Why Not Me?

Iwhy not me have never thought of myself as a runner.  I ran to get ready for soccer season.  I ran as fast as I could up and down the basketball court.  I did “fun-runs” with my softball team, jumping into random people’s pools as we ran.  Going back even further….I ran as I child. Sometimes for safety as my brother chased me.  Sometimes as fast as I could around the block (1/3 mile) as my brother clocked me and other neighborhood kids seeing who could do it the fastest.   I ran the mile testing in elementary school, always one of the top females.  Not just because I was an athlete, but because even in 6th grade I was a competitor.   It was all I knew.  I HAD to be the best.

I guess I have been running as long as I can remember.  However, once I ended my collegiate basketball career I became a little lost.  Now what?  My whole life I stayed in shape for the competition.  To not puke during preseason. For the last 5 minutes of the basketball game.  Now what was I staying in shape for?  I would still run to stay in shape, but I never enjoyed it.  There was no end goal.  I wasn’t fond of running, and it became pretty miserable for me.  Then I signed up for my first 5K. My brother gave me a goal of under 24 minutes.  I did it.  Okay.  This was better.  Now I am running as competition and with goals. Training for a reason.  Then came the half marathon, then the marathon.  The big kahuna of races.  This was supposed to be IT…However, I still didn’t LOVE it.  As I raced I would place in my age group, and sometimes overall, but I still dreaded every training run.  I never felt like a runner, more a washed up athlete who still had a little speed left in her.

Then I learned about trail races.  I had always LOVED the woods, and have even done some trail running while prepping for an Adventure Race and even the marathon.  This was a whole new ball game for me.  I LIKED this.  Running in the woods made me feel like an athlete.  Twisting, turning, jumping through obstacles.  I felt free.  I felt a sense of, “this is where I belong”.  I started to LOOK FORWARD to runs.  I did what I never DREAMED of doing on the road…I ditched my headphones.  I wanted to hear the sounds of nature, or better yet, the sound of SILENCE.  I was alone in the woods, away from the cars, cell phones, people, and the craziness of life.  My mind went to a meditative state and my thoughts became so clear.

I signed up for a couple of trail races (you can read about them: Summer Solstice 2013, Bimblers Bluff 10K, Summer Soltice summer solstice 2013 22012 ) and started to read blog after blog about them.  Not only did I love trail running, but I begin to fall in love with the community of trail racing.  They seemed to have a more laid back mentality and also a very “green” approach.  I am learning that many enjoy a vegan/vegetarian lifestyle and also share many other beliefs as me.  I think I have found my post-collegiate-athlete-calling.  So, I took the next step.  I signed up for my first Ultra-Marathon.  32.5 miles in the wioods.

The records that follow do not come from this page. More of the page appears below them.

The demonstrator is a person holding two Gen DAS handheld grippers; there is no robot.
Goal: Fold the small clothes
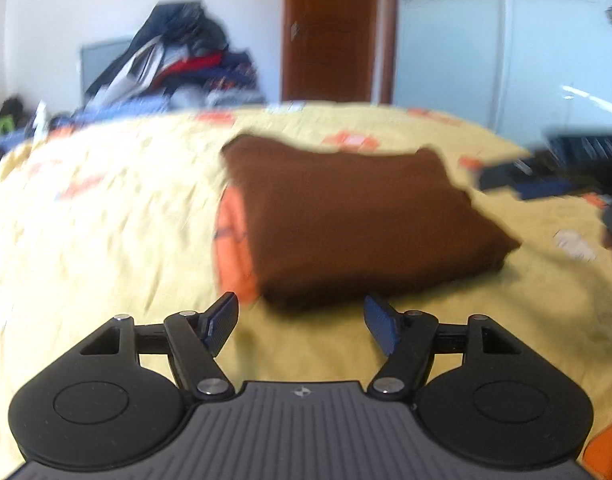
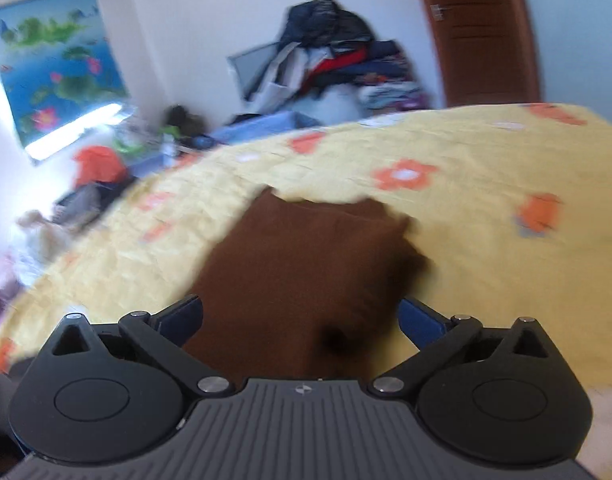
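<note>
Both wide, empty | left gripper [image 1: 302, 326] – right gripper [image 2: 300, 322] over brown garment [image 2: 306, 264]

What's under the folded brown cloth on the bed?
The folded brown cloth lies on the yellow flowered bedspread; an orange flower print shows beside its edge. Anything beneath it is covered.

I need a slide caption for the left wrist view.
Open left gripper just short of a folded brown garment on a yellow flowered bedspread.
</note>
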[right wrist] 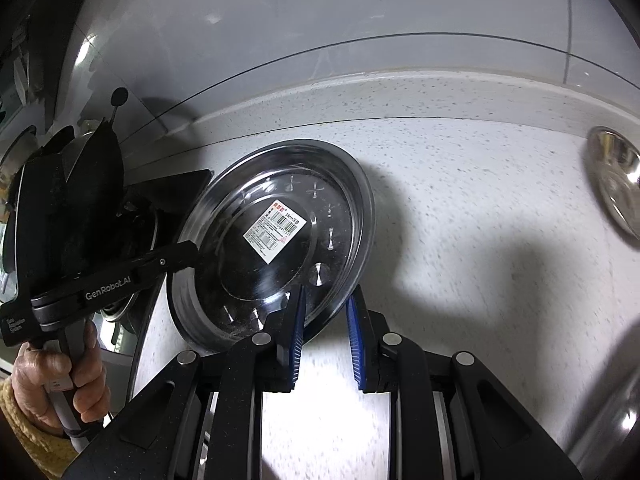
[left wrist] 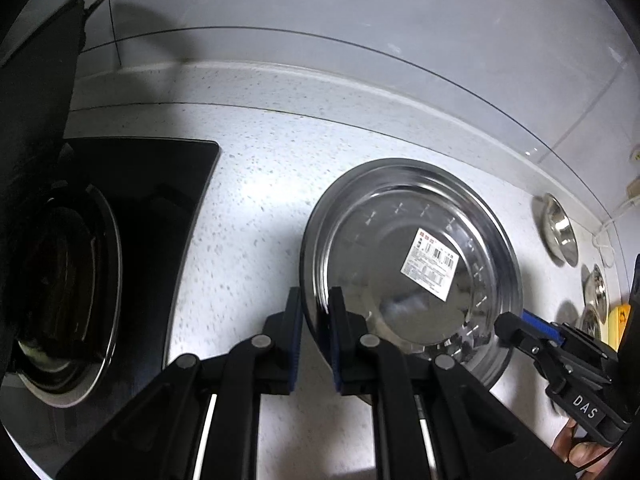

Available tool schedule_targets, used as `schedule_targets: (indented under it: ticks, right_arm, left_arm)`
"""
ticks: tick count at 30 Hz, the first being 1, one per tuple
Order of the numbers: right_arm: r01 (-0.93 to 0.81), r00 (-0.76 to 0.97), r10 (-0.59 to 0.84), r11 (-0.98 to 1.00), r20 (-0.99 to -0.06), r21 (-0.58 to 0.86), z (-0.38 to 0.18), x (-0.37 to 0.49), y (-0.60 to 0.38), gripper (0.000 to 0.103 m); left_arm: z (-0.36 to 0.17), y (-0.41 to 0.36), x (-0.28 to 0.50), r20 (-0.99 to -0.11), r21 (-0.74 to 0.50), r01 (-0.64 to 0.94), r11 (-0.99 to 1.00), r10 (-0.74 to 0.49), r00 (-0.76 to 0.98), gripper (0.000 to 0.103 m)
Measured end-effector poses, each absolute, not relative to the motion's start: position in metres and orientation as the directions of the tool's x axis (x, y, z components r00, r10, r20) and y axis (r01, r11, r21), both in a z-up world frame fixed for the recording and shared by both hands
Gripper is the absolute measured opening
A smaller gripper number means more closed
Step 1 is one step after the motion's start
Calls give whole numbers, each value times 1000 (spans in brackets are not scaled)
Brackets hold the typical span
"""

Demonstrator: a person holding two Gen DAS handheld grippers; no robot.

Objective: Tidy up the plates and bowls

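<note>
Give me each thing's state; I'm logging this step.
Round steel plate with white barcode label: gripped at opposite rims by both grippers, tilted, lifted.
Left gripper: shut on plate rim.
Right gripper: shut on plate rim.
Small steel bowl: upright on the counter.

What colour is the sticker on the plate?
White, with a barcode and a red strip: sticker on the steel plate, clearest in the right wrist view.

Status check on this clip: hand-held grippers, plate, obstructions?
Left hand-held gripper shut on round steel plate rim. Right hand-held gripper shut on opposite rim. Plate tilted above speckled white counter. Nothing blocking.
</note>
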State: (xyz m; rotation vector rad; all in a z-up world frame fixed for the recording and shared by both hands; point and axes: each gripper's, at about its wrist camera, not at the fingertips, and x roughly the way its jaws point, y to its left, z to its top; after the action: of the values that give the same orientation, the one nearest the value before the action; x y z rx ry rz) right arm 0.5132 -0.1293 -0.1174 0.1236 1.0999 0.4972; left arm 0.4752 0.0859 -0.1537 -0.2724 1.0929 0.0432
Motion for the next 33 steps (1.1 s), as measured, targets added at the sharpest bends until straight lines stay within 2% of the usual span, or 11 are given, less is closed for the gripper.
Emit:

So, I sit here a day after completing my longest (hours) training run (or run in general) ever.  My brother will be doing the race with me, and we ran 24 miles yesterday through Case Mountain and Gay City.  Over 4 hours.  I know I risk sounding very corny and cliché when I write these posts, but whatever..It is what it is.  Yesterday was a journey for me.  A journey of emotions, physical pains, mental roller coasters, doubts, joys, etc.  I’ll Explain..

There will never be a better training partner for me than my brother.  He is a ridiculously good runner, but more than that, a mentally strong runner.  His text he sent me the night before the run sums it up, “you are way more prepared than me, but what I lack in physical I try to make up mentally”  I have learned so much from him in this category, and I still have so much more to learn.  As we ran that 24 miles I had so many thoughts.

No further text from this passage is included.